Confirm that the command returns a json formatted object.
If you have a Cloud Pak for Data cluster that has the Hadoop cluster registered, ask your Cloud Pak for Data admin to click Refresh on the registration details page. Refreshing allows the new configurations to be retrieved.

Details on the content of the json files

The file contains three main sections:

scriptLanguages: These are options that you can use to enable R Script to run on your Hadoop system. R must be enabled on your Hadoop system to use this feature. Confirm that R is installed on all of your Hadoop nodes, and then edit this json file as follows:

        "scriptLanguages": [{

                        "language": "R",

                        "version": "system",

                        "enabled": "true"

                }

        ],

jobOptions: These are options that are tied to the UI and should not be removed. The values and bounds can be modified. The description of each entry describes what it is used for. Note that some of these options only apply to Watson Studio Local 1.2.3.x. These are labeled with 1.2.3.x. Some options are labeled yarn. Tnose options are used by Cloud Pak for Data 3.0.1, and can be customized by a Hadoop administrator.
extraOptions: These are extra options for Spark that the Hadoop admin can set either with a default value value or not. If value is specified, this value is always used when Cloud Pak for Data issues a call to create a JEG session or livy connection through Data Refinery. When these sessions are created, options are translated to --conf option=value for JEG, and spark_config$option <- value for the livy connection.

If a specific Spark option is not listed, it can be added in as an entry.

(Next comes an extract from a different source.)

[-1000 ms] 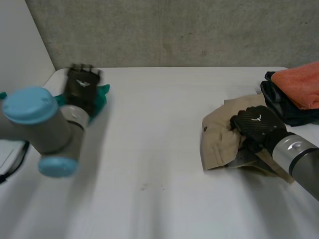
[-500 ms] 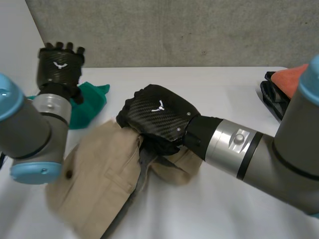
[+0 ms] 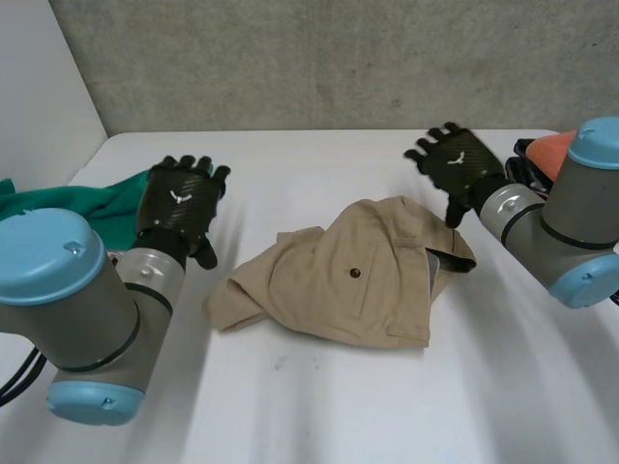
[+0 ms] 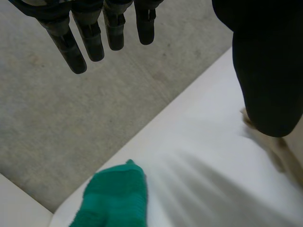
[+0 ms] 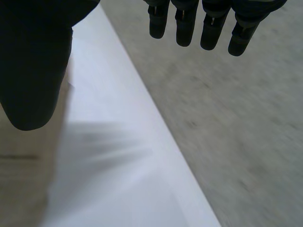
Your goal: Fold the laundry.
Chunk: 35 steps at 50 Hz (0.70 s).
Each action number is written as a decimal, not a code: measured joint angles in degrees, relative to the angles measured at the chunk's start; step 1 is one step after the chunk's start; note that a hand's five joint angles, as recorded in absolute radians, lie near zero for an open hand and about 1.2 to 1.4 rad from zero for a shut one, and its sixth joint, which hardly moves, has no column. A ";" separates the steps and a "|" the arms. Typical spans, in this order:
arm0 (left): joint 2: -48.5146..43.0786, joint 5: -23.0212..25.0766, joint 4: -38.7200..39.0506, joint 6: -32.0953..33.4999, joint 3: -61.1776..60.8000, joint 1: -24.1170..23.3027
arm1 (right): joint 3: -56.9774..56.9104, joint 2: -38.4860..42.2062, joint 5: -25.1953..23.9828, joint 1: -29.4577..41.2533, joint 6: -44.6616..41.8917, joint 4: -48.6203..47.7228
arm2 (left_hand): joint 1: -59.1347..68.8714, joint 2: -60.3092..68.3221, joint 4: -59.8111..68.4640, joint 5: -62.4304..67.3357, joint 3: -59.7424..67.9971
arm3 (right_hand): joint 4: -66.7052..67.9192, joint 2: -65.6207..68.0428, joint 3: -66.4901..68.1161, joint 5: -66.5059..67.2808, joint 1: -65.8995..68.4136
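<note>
Lying crumpled nearest me on the white table is the tan cotton garment with a small dark button and a stitched pocket, heaped at the table's middle between my two arms. My left hand hovers near the garment's left end, apart from it, fingers straight and spread, holding nothing. A rumpled green cloth lies just beside that hand, by the table's left edge. My right hand hangs near the garment's far right edge, fingers splayed wide, also empty. Farther right, an orange folded cloth rests against a dark bundle. A grey concrete wall stands behind.
</note>
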 measured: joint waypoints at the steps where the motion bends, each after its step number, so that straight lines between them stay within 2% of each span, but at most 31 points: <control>1: -0.03 -0.01 -0.25 -0.02 -0.13 -0.15 | 0.21 -0.30 1.78 0.06 0.20 -0.49 | 0.00 0.00 0.00 0.00 0.00 | 0.00 0.00 0.00 0.00 0.00; 3: 0.15 -0.03 -1.34 -0.02 -0.65 -0.36 | 1.32 -2.07 5.40 0.13 1.60 -1.18 | 0.00 0.00 0.00 0.00 0.00 | 0.00 0.00 0.00 0.00 0.00; 7: 1.30 -0.01 -4.10 0.03 -1.77 -0.09 | 5.02 -8.09 8.43 0.09 6.61 -0.04 | 0.00 0.00 0.00 0.00 0.00 | 0.00 0.00 0.00 0.00 0.00; 16: 3.16 0.98 -10.99 0.11 -4.65 3.86 | 15.66 -24.22 8.42 0.41 16.44 12.25 | 0.09 0.00 0.00 0.00 0.00 | 2.50 2.72 2.90 2.37 0.54; 22: 2.58 6.21 -12.88 -1.96 -5.67 6.58 | 25.09 -32.53 7.65 2.88 16.99 19.10 | 3.59 2.17 2.38 1.09 1.51 | 6.37 6.14 6.48 6.43 5.20; 29: -0.20 14.36 -13.00 -8.26 -4.38 8.30 | 34.13 -33.82 8.11 12.29 16.27 15.73 | 12.40 10.73 11.03 10.07 10.17 | 7.66 7.28 7.87 7.81 6.39; 33: -3.26 16.58 -13.17 -10.65 -2.55 8.43 | 36.93 -30.19 9.16 16.88 16.00 9.98 | 20.60 18.34 18.70 17.62 17.86 | 9.24 8.48 9.51 9.49 8.45; 35: -4.78 16.83 -13.33 -11.09 -1.68 8.39 | 37.72 -27.91 9.94 18.09 15.75 7.04 | 28.18 26.02 25.69 24.44 25.44 | 10.32 9.63 10.50 10.54 9.46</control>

Review the Spark configuration options for the specific version of Spark 2.x that is running on the Hadoop system.

Example: Providing a list of available queues: default, long_running, short

                {
                        "description": "The YARN queue against which the job should be submitted",
                        "displayName": "List of available YARN queues",
                        "name": "spark.yarn.queue",
                        "type": "enum",
                        "value": "[\"default\", \"long_running\", \"short\"]",
                        "labels": [ "spark" ]
                }

Example: Increase the range of available driver memory to 8196 (allowing the user to request more memory)

                {
                        "description": "Available driver memory",
                        "displayName": "Driver memory (in MB)",
                        "max": "8196",
                        "min": "1024",
                        "name": "spark.driver.memory",
                        "type": "int",
                        "labels": [ "spark" ]
                }

Example: If user needs to tune spark.memory.fraction, add this entry:

               {
                       "name": "spark.memory.fraction",
                       "type": "float",
                       "min" : "0.1",
                       "max" : "0.9999",
                       "value": ""
                }
         if admin determines that the default spark.memory.fraction should always be 0.9, it is set in the value field.
               {
                       "name": "spark.memory.fraction",
                       "type": "float",
                       "min" : "0.1",
                       "max" : "0.9999",
                       "value": "0.9"
                }